Inferno, Purgatorio e Paradiso, di cui si parla ormai molto poco nelle prediche domenicali, sono «il frutto di una scel­ta di vita fatta dall’uomo», che con la morte diventa definitiva (par. 45): «Pos­sono esserci persone che hanno di­strutto totalmente in se stesse il desi­derio della verità e la disponibilità al­l’amore... in cui non ci sarebbe più niente di rimediabile e la distruzione del bene sarebbe irrevocabile... e pos­sono esserci persone purissime, che si sono lasciate interamente penetrare da Dio e di conseguenza sono total­mente aperte al prossimo... il cui an­dare verso Dio conduce solo a compi­mento ciò che ormai sono».

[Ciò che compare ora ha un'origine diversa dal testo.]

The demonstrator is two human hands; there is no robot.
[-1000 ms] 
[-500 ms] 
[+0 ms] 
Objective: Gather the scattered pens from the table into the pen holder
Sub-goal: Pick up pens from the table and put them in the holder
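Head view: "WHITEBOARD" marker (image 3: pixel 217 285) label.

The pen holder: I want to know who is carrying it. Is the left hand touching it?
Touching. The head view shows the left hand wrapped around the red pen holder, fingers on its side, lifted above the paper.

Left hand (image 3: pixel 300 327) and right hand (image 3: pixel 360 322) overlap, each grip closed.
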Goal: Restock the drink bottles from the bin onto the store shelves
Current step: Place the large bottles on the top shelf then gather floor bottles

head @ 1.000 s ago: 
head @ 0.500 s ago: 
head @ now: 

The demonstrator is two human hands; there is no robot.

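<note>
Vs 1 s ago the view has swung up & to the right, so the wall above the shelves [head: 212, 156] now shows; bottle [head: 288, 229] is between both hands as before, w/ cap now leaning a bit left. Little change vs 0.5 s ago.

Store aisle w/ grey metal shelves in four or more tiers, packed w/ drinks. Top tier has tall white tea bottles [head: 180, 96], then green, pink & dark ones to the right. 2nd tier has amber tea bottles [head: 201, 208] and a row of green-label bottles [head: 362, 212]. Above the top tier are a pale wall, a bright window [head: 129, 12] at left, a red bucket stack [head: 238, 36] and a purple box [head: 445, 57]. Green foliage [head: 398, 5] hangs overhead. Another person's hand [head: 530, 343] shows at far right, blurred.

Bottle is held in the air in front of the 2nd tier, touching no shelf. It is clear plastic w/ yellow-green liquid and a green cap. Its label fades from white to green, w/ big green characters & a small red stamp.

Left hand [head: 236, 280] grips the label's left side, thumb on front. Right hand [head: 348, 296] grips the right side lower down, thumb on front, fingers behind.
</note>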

Estremamente confortante, in questa mirabile ripresa di argomenti troppo spesso dimenticati, è infine l’accenno nel paragrafo 46 al Purgatorio, consi­derato con lucido realismo «secondo le nostre esperienze» la sorte che ri­guarda la gran parte degli uomini, nei quali «rimane presente, nel più profon­do della loro essenza, un’ultima aper­tura interiore per la verità, per l’amo­re per Dio», ma che nelle concrete scel­te della vita è ricoperta da «sempre nuovi compromessi col male». Dob­biamo a mio avviso essere molto gra­ti a Benedetto XVI per questa encicli­ca che ha il coraggio di riproporre te­mi fondamentali della nostra fede, og­gi purtroppo oscurati fra gli stessi cre­denti.